Some days I feel like I am trespassing an invisible wall. Or I am that invisible wall that no-one can see. It is either like I exist or I don’t exist. Like I am still trapped in a bubble. Still a caterpillar stuck in its cocoon, not able to emerge out.
Who am I? I guess the reality of the situation is that if we decide to follow Jesus, we have to accept that suffering will cross our paths, and that rather than being bitter about it, that we should embrace it with open arms. But how easy is that? How easy is it to embrace the role that God ordained for us?

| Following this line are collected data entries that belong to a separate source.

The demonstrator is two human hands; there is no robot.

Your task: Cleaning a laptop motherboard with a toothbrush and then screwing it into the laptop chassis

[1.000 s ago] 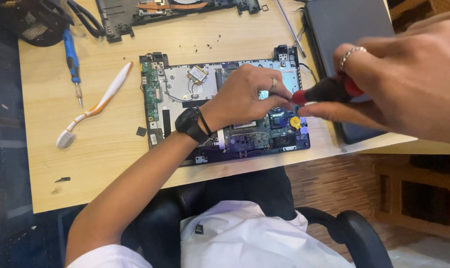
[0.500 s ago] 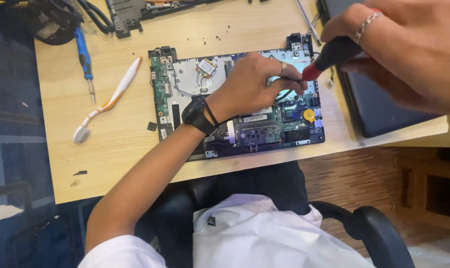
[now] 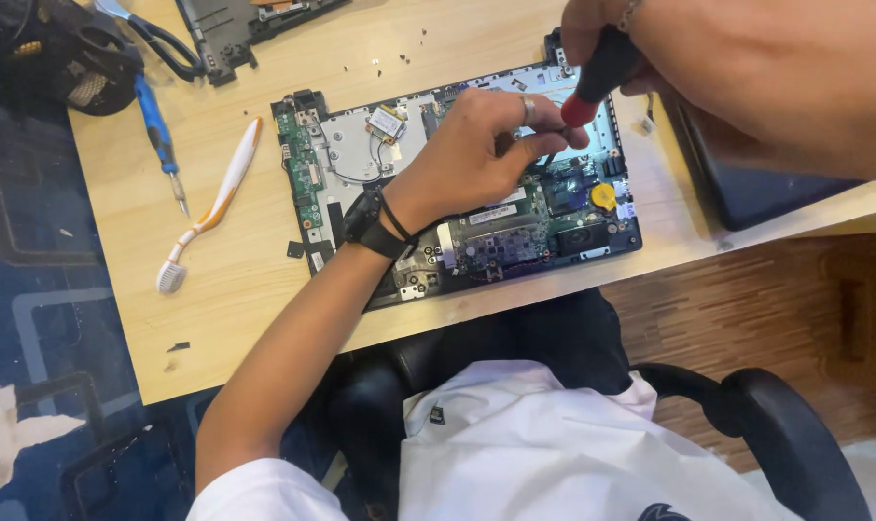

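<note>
An opened laptop base [image 3: 515,246] with a bare green circuit board lies on the wooden desk [image 3: 225,289]. My left hand [image 3: 476,154], with a black watch [image 3: 365,222] on its wrist, rests on the board, and its fingertips pinch the thin shaft of a screwdriver. My right hand [image 3: 747,68] comes in from the upper right. It grips the red and black screwdriver handle [image 3: 597,77], tilted down toward the board's middle. The tip is hidden behind my left fingers. A yellow coin cell [image 3: 604,197] sits just right of them.
A white and orange toothbrush [image 3: 216,198] and a blue screwdriver [image 3: 158,135] lie left of the laptop. Black laptop parts [image 3: 225,39] and loose small screws [image 3: 399,60] lie at the back. A dark flat panel [image 3: 747,193] lies at the right edge. A black chair arm [image 3: 776,425] is below.
My right hand has risen toward the top of the view and the screwdriver now stands steeper. My left hand stays on the board at the shaft. The view has shifted slightly.
</note>
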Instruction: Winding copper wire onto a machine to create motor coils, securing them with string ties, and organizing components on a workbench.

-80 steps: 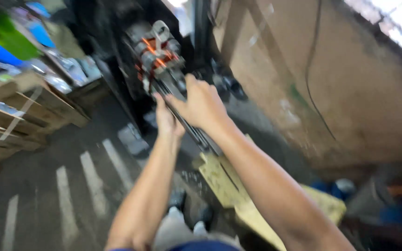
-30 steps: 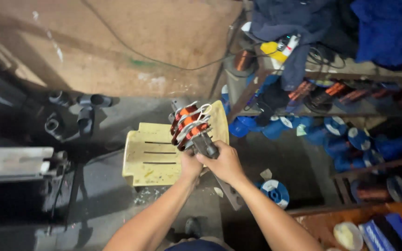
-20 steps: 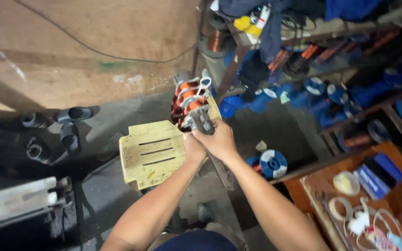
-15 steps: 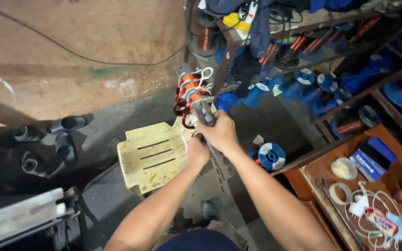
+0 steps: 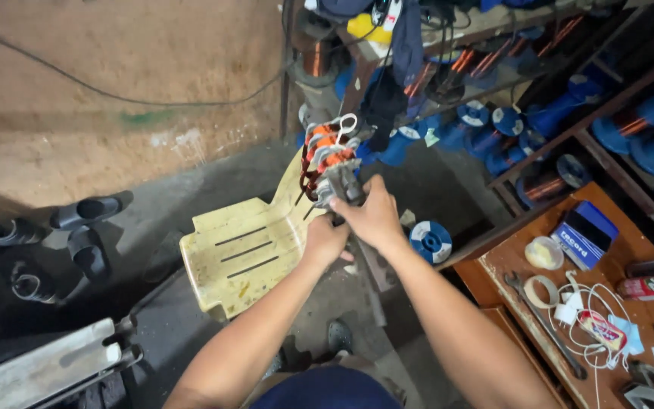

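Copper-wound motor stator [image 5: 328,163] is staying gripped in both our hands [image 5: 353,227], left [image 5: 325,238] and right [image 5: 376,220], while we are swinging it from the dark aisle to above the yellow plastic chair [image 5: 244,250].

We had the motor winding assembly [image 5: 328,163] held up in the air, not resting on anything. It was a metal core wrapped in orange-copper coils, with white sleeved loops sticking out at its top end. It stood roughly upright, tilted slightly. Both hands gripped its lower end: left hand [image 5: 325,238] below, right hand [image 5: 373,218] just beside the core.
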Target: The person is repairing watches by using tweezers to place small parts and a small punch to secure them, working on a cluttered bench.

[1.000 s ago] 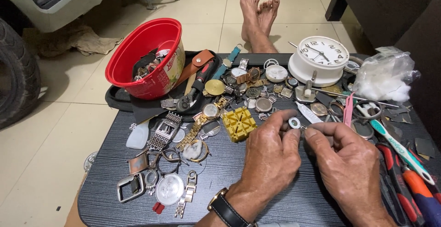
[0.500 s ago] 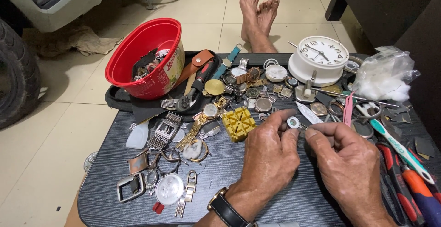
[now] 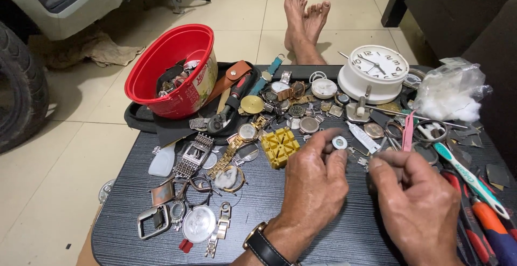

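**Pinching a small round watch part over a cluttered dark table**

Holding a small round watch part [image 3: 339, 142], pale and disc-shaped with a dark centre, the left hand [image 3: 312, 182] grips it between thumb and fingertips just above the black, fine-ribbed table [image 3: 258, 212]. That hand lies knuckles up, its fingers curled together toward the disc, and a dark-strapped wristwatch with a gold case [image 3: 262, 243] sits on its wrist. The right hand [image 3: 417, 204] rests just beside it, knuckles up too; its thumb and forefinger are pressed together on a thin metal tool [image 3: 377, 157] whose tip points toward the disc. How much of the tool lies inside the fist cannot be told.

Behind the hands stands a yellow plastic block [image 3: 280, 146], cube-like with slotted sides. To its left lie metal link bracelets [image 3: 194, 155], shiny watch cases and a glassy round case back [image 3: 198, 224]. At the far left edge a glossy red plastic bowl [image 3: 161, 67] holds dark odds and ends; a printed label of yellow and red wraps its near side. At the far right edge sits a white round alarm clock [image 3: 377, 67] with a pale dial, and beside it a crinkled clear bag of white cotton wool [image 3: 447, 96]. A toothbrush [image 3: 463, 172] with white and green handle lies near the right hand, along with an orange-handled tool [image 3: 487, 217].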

It hasn’t been easy day for me today. It all started with a dreadful nightmare. It shook my foundations of well-balanced peace. The dream plays over and over and over in my mind. All is well. A relief in itself. Yet, somehow I cannot shake off the fear. The bitter taste of something bad about to happen. Only through prayer, worship music, and rest am I able to slowly get out of nightmare’s grip. My prayer is dear Lord, please keep my youngest sister safe from any harm. Lord, please let there be angelic protection around her. Lord, just keep my precious sister safe from any danger. Spare her from hurt. Then I question why do I dream such awfulness? Is God trying to fore-warn me of some danger in the near future? God does speak to us sometimes through dreams. But this was an awful dream. And I don’t know where to turn, except withdraw into my cocoon, where it is safe. Where I am sheltered. Where I don’t have to communicate with people. Where I don’t have to believe all the dark lies of the enemy.

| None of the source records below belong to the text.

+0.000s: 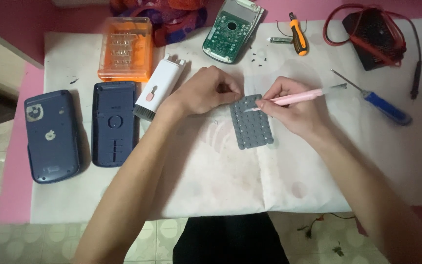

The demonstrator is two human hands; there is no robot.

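Note:
A grey rubber keypad mat (252,129) with rows of round bumps lies on the white sheet in the middle. My left hand (206,90) pinches its top left corner and presses it down. My right hand (294,110) grips a slim pink tool (299,97) like a pen, with the tip touching the upper part of the mat. The tool's far end points up and to the right.
Two dark blue casing halves (52,134) (115,122) lie at the left. An orange bit case (125,48) and a white brush tool (158,87) sit behind them. A green circuit board (230,32), an orange screwdriver (298,35), a blue-handled screwdriver (384,106) and a black meter (377,36) with red leads sit at the back.

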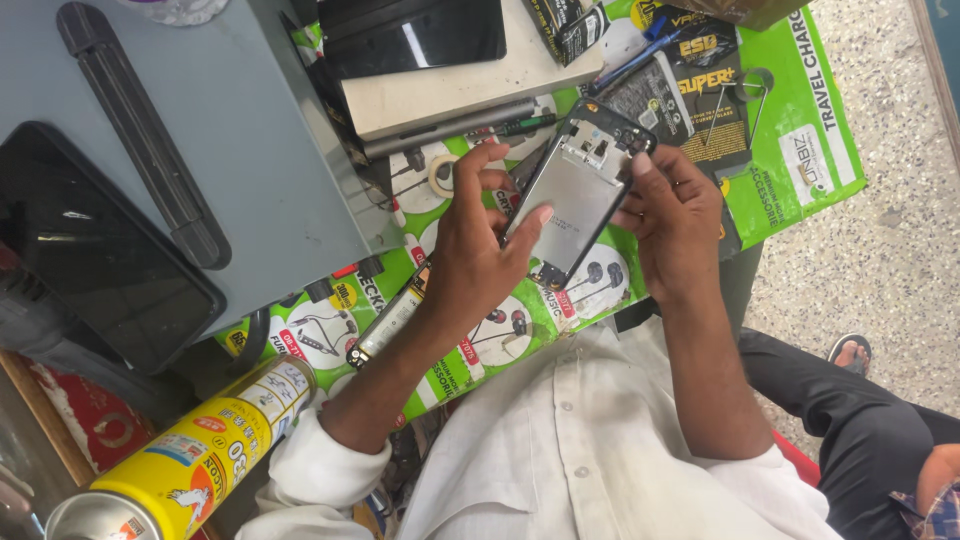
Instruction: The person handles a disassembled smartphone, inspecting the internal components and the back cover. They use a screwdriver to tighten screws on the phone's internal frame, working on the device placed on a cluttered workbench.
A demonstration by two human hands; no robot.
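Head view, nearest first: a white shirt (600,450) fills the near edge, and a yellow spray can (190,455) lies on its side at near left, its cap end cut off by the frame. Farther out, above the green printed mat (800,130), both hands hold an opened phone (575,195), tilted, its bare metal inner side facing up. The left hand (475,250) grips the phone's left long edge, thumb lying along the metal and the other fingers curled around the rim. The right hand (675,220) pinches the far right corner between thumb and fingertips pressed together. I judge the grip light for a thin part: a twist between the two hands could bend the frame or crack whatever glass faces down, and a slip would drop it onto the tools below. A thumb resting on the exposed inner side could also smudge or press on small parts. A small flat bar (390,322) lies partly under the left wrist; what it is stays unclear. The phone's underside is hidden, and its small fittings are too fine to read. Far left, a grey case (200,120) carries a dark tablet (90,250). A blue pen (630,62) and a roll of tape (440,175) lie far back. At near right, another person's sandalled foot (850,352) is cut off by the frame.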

On days where I have a rough nights sleep I feel like the building blocks I have built in my life and have broken down, and I m not sure what way to go. What the point is in this life? What is my purpose God? Why do I feel like I am trespassing some invisible threshold? A caterpillar cocooned, sheltered away from all. Who am I? What is my purpose Lord? What do you want me to do Lord? Where are you guiding me to Lord? Life is a series of trials, and we have a choice – to either embrace them or to run away from them. What can we learn from our daily experiences? Do we let the bad experiences define who we are? Or do we let the good influences around us dominate our world? Why is it easier to let the negative experiences to dominate our existence?

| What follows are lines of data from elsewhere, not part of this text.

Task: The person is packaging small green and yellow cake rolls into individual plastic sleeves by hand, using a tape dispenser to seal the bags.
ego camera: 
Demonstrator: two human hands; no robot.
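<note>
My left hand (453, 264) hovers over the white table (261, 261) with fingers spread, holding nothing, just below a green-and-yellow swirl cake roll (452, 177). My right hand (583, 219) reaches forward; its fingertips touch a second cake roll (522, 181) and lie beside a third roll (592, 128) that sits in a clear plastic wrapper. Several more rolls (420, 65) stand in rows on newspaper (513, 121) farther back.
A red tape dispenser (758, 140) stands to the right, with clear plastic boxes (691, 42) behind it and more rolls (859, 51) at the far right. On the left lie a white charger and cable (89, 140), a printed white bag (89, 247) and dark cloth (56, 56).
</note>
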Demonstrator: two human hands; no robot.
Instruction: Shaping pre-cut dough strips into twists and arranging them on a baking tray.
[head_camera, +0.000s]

Today, I feel like I am trespassing some invisible threshold. Like I am there, but not really there. Alone amongst the crowd. Invisible amongst the crowd. The definition of my life. Depressed. Anxious. Fighting conflicting worlds of Light and Darkness. Darkness and Light. Evil and Good. Good and Evil. Pain. Anxious. Depressed. Weary. Worried. Tired. Peace and Despair. Who will win? Will I put my trust in God? Or will I succumb to the enemy of my soul? Today, I am trespassing some invisible threshold. Not sure where I belong, or what the definition of existence is. All I know is that today I have to cling onto God minute by minute to get through the day. To surrender all my struggles so that I am free. So, here I am somehow trespassing some invisible threshold. A caterpillar cocooned, hidden away into the depths of deep painful emotions of a forgotten past.